--- What is required ---
Please repeat exactly the lines below from the one containing "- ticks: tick" down to the one containing "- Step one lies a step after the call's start", both included, and nothing else.

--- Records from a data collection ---
........

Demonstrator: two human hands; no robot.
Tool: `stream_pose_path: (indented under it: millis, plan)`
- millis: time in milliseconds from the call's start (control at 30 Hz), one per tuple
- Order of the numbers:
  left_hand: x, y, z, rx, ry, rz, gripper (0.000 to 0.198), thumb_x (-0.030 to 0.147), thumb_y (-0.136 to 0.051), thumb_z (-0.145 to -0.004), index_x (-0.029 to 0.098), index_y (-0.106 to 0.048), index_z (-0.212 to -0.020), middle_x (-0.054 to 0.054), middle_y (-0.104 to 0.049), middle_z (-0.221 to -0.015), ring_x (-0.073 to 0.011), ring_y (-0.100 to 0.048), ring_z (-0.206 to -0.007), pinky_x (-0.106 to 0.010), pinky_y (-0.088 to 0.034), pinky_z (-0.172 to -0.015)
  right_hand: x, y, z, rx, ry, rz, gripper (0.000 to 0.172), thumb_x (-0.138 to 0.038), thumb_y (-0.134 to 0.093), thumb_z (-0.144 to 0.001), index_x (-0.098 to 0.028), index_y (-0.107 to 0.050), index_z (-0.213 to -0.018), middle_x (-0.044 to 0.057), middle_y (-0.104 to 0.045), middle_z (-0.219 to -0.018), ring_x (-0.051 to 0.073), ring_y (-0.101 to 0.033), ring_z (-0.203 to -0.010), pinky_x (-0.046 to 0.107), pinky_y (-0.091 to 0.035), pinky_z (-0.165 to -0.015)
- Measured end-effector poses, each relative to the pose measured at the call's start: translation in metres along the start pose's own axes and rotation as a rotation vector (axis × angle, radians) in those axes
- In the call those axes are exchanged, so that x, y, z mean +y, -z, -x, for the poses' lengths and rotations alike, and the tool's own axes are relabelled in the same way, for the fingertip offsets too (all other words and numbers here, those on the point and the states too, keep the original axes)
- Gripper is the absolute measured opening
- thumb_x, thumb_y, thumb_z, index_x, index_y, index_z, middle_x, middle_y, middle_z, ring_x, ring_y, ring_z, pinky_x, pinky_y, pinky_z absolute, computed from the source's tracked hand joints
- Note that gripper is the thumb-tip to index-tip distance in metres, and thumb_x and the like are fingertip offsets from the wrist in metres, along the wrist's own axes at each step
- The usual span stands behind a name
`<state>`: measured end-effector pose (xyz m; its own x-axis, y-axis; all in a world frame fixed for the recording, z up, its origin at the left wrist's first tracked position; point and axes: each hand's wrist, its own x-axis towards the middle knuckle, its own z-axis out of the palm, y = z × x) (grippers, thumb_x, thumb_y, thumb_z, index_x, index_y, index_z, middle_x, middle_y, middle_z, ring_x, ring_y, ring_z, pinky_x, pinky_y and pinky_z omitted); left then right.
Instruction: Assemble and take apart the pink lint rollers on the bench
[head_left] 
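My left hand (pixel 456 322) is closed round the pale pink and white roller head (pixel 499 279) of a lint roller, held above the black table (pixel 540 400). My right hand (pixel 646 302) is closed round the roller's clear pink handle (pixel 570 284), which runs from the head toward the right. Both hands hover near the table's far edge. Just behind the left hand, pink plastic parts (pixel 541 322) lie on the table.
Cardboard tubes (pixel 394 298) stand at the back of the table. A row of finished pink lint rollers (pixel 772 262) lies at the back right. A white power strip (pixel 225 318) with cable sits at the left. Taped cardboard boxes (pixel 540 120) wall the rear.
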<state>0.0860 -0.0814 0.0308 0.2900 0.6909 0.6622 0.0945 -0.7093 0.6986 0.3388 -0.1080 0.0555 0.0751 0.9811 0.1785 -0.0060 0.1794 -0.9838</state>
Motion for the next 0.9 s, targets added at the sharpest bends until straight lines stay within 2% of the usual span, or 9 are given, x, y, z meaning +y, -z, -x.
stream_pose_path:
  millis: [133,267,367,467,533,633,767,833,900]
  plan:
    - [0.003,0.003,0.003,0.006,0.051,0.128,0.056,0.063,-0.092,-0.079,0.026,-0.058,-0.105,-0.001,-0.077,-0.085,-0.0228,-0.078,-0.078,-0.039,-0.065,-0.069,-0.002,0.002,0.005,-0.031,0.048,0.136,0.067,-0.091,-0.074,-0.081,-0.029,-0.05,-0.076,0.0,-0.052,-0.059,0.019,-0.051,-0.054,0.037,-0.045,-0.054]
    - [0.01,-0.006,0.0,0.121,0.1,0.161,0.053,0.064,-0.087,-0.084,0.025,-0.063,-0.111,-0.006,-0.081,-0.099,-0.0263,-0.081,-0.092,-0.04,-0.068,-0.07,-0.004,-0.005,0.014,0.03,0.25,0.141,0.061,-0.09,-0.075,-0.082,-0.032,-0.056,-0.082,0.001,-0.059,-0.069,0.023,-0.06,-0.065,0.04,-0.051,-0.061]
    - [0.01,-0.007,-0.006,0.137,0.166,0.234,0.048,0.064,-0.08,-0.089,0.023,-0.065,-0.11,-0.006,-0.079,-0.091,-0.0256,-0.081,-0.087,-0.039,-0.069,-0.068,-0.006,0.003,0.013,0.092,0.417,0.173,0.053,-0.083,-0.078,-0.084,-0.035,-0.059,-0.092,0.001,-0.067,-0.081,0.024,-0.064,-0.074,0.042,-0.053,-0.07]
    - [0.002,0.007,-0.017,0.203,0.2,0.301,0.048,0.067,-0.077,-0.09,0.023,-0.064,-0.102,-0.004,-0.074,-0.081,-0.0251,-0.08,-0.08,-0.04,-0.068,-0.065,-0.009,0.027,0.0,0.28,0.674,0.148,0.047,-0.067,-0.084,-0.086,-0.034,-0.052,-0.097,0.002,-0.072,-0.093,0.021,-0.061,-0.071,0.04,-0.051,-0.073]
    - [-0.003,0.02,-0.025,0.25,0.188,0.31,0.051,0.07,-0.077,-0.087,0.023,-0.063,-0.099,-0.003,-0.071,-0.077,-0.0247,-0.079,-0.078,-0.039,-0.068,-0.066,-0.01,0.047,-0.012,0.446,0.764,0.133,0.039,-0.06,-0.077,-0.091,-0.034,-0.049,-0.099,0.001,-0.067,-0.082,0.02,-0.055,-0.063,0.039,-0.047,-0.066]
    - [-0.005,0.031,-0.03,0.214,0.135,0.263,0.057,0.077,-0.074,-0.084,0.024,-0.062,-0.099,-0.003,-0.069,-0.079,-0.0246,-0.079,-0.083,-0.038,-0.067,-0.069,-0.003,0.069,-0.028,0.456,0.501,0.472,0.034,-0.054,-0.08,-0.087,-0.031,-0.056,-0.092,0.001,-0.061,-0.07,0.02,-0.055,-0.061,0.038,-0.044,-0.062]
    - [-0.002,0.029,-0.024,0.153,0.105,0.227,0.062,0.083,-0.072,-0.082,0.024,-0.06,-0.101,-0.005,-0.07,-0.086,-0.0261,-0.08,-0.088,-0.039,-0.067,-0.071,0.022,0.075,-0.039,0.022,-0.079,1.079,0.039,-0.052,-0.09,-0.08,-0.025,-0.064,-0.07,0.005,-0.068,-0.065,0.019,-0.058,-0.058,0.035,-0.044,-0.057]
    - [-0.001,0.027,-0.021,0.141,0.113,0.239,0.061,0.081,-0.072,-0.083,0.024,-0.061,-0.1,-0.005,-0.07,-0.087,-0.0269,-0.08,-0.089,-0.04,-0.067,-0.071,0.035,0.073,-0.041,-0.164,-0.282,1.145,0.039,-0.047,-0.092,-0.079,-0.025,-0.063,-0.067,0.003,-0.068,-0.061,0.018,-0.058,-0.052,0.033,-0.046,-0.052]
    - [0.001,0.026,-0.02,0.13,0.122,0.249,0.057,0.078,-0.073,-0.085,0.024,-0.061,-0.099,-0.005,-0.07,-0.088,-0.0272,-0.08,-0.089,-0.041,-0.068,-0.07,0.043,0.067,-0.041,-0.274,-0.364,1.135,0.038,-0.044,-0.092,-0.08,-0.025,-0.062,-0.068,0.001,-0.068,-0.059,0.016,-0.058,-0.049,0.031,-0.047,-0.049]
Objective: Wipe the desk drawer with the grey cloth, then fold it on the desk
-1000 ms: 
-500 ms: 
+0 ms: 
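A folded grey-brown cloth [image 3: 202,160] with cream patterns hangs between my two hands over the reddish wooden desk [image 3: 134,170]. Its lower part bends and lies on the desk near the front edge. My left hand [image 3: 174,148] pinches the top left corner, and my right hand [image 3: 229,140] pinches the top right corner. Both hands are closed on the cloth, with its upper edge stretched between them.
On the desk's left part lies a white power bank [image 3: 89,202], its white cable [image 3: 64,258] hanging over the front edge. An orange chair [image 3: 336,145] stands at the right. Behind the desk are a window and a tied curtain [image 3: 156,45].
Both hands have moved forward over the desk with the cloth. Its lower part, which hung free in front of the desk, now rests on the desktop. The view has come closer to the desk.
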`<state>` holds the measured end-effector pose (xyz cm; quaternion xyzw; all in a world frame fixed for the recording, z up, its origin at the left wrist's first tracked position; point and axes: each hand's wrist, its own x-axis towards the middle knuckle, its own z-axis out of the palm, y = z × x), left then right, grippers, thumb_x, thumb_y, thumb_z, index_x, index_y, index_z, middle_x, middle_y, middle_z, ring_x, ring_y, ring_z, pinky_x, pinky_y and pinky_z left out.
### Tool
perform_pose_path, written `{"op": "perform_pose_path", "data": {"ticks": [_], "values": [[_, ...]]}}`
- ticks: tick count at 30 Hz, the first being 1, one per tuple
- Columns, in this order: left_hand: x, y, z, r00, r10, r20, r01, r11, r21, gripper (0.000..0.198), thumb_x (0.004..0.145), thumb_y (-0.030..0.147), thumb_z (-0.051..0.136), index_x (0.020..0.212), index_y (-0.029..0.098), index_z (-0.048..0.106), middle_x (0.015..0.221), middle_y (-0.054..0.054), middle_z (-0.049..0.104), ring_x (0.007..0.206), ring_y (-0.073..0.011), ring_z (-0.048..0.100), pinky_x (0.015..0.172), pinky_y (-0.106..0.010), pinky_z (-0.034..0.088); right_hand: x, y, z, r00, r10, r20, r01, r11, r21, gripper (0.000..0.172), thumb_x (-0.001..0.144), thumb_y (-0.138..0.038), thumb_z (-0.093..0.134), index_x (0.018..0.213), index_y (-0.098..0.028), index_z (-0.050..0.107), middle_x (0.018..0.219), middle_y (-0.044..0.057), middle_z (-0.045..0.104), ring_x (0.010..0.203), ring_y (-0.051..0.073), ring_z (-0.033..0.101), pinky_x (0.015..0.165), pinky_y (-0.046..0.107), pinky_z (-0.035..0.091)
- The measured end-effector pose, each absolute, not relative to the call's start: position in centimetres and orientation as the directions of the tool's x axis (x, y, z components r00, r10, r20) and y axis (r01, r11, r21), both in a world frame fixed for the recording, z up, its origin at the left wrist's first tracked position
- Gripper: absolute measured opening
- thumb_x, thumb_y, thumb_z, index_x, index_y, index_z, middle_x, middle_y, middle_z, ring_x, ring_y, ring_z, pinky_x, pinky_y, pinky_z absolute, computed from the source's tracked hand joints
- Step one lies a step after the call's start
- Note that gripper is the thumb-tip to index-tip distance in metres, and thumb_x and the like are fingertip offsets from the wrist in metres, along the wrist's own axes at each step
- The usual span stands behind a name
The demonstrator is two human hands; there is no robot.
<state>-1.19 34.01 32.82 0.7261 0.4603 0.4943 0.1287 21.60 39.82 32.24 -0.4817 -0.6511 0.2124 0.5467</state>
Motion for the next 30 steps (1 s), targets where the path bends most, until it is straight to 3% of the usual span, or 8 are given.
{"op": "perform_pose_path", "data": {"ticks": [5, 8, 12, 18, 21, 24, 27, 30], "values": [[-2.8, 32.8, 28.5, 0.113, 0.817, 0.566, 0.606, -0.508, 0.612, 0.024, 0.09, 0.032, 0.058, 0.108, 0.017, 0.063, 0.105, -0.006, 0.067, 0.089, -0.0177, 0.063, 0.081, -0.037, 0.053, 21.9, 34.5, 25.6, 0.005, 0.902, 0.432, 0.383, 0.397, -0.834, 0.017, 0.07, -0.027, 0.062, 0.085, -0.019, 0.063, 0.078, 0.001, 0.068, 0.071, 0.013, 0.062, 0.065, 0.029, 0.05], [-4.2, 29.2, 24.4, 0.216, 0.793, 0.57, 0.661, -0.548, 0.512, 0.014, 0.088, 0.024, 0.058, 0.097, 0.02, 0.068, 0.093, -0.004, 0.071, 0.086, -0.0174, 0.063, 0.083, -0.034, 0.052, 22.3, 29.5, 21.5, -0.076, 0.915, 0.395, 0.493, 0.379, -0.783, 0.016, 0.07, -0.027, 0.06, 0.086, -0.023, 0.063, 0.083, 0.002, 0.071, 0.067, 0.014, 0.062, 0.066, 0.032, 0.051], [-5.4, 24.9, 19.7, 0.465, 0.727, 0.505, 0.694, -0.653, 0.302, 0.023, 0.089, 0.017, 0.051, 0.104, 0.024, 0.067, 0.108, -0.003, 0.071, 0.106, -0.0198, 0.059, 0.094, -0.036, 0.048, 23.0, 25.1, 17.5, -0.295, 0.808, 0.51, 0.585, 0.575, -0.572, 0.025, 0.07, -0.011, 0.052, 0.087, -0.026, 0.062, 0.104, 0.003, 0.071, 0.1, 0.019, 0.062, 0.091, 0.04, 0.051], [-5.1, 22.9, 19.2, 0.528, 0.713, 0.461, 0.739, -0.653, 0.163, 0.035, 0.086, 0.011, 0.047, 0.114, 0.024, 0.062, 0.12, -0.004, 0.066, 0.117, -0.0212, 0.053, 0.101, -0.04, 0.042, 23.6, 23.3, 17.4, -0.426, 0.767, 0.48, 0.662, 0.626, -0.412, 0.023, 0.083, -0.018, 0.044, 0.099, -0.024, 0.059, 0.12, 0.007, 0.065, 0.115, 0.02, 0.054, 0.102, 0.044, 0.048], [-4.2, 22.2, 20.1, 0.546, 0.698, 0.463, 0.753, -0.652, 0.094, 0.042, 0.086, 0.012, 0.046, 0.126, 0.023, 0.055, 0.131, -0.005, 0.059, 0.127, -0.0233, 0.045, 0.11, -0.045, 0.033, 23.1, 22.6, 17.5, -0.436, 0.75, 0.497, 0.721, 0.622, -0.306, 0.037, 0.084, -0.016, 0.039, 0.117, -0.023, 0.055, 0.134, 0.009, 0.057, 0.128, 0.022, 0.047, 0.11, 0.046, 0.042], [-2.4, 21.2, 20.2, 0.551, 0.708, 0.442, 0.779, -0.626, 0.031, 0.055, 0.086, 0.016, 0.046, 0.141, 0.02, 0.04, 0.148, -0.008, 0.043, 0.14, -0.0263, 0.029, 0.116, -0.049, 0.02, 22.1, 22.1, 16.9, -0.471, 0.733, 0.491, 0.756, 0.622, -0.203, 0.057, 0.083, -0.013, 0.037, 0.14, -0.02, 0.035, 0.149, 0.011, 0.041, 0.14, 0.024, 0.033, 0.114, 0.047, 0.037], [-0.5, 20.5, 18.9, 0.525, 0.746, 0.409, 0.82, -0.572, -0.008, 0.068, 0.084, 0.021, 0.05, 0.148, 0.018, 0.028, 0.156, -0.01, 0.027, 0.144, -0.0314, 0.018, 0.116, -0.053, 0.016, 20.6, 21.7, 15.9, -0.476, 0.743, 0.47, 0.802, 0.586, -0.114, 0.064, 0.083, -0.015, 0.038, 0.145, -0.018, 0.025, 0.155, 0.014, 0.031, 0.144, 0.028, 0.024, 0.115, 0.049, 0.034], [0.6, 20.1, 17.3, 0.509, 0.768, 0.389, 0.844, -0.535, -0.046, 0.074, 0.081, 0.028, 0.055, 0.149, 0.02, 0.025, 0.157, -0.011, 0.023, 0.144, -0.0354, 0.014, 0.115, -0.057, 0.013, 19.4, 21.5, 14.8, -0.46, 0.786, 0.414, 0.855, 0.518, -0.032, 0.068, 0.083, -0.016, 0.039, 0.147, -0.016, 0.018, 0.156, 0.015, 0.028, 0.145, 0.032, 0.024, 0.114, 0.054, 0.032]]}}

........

--- Response below ---
- ticks: tick count at 30 Hz, the first being 1, one per tuple
- Columns, in this order: left_hand: x, y, z, r00, r10, r20, r01, r11, r21, gripper (0.000..0.198), thumb_x (0.004..0.145), thumb_y (-0.030..0.147), thumb_z (-0.051..0.136), index_x (0.020..0.212), index_y (-0.029..0.098), index_z (-0.048..0.106), middle_x (0.015..0.221), middle_y (-0.054..0.054), middle_z (-0.049..0.104), ring_x (0.007..0.206), ring_y (-0.073..0.011), ring_z (-0.048..0.100), pinky_x (0.015..0.172), pinky_y (-0.106..0.010), pinky_z (-0.034..0.088); right_hand: x, y, z, r00, r10, r20, r01, r11, r21, gripper (0.000..0.172), thumb_x (-0.001..0.144), thumb_y (-0.138..0.038), thumb_z (-0.093..0.134), index_x (0.018..0.213), index_y (-0.098..0.028), index_z (-0.050..0.107), middle_x (0.018..0.219), middle_y (-0.044..0.057), middle_z (-0.045..0.104), ring_x (0.010..0.203), ring_y (-0.051..0.073), ring_z (-0.033..0.101), pinky_x (0.015..0.165), pinky_y (-0.046..0.107), pinky_z (-0.035..0.091)
- The measured end-effector pose, each absolute, not relative to the call's start: position in centimetres and orientation as the directions of the tool's x axis (x, y, z components r00, r10, r20) and y axis (r01, r11, r21), both in a world frame fixed for the recording, z up, its origin at the left wrist's first tracked position
- Gripper: absolute measured opening
- thumb_x, thumb_y, thumb_z, index_x, index_y, index_z, middle_x, middle_y, middle_z, ring_x, ring_y, ring_z, pinky_x, pinky_y, pinky_z absolute, computed from the source's tracked hand joints
- Step one lies a step after the call's start

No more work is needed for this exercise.